Copy out every line of the data that has the word "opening" somewhere in it.
Data section start
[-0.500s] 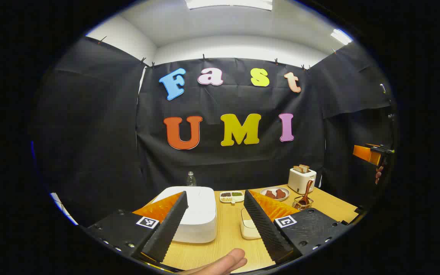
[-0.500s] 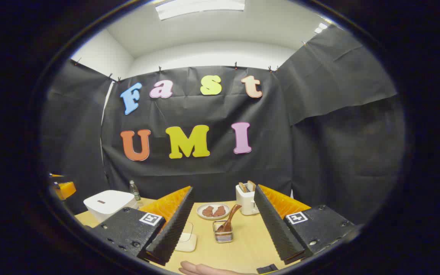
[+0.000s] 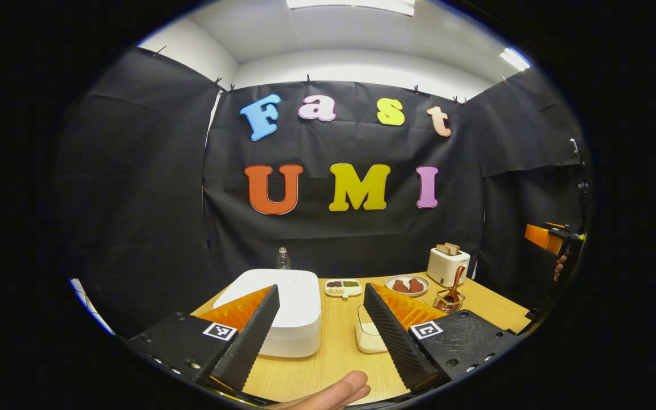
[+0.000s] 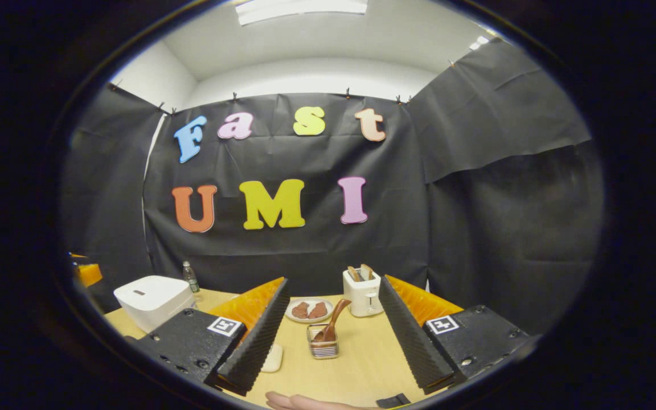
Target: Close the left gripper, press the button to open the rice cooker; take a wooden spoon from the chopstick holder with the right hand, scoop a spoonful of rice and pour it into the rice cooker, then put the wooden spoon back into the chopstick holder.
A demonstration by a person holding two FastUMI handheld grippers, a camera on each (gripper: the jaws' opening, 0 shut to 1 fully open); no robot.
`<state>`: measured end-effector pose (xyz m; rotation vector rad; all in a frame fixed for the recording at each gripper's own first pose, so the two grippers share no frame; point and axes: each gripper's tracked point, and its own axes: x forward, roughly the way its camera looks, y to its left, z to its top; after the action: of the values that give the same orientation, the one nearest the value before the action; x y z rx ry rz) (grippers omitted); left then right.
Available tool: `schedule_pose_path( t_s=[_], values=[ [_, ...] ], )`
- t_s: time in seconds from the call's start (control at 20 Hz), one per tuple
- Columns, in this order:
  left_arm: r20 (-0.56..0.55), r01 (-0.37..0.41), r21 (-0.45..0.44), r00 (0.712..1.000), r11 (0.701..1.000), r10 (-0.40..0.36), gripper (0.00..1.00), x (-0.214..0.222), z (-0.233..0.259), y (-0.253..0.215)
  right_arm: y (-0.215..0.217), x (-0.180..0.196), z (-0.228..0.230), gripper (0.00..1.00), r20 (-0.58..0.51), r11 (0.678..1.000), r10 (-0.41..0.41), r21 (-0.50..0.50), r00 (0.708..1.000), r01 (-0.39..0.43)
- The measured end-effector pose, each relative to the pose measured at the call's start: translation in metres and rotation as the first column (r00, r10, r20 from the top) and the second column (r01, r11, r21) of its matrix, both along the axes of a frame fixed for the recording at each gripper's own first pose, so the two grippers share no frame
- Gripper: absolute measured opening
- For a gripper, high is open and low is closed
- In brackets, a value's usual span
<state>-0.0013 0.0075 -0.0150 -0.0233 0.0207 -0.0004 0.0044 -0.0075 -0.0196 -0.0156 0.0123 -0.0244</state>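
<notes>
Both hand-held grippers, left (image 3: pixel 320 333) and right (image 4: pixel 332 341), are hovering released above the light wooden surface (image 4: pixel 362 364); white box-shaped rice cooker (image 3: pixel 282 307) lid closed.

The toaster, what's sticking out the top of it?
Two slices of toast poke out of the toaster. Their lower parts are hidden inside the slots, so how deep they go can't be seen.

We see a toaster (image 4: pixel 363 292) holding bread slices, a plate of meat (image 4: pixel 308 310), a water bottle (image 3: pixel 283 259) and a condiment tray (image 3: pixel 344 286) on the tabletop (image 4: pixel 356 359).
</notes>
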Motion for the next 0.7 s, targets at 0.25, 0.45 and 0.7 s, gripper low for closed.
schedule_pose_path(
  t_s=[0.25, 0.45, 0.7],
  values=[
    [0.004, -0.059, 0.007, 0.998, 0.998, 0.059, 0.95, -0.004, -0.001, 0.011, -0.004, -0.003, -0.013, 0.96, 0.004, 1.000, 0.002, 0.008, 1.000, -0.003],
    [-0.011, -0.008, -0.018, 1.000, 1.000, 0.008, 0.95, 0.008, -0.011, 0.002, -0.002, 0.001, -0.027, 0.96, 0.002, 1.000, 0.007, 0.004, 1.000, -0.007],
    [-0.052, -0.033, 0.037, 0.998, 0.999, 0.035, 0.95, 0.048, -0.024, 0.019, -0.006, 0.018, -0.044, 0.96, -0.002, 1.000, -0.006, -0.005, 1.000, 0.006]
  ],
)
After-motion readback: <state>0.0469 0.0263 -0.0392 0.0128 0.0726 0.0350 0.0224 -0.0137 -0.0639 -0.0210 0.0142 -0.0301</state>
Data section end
* _Solution to the exercise_:
A demonstration by a person holding two FastUMI handheld grippers, a camera on each (gripper: the jaws' opening, 0 shut to 1 fully open); no robot.
- Gripper: absolute measured opening

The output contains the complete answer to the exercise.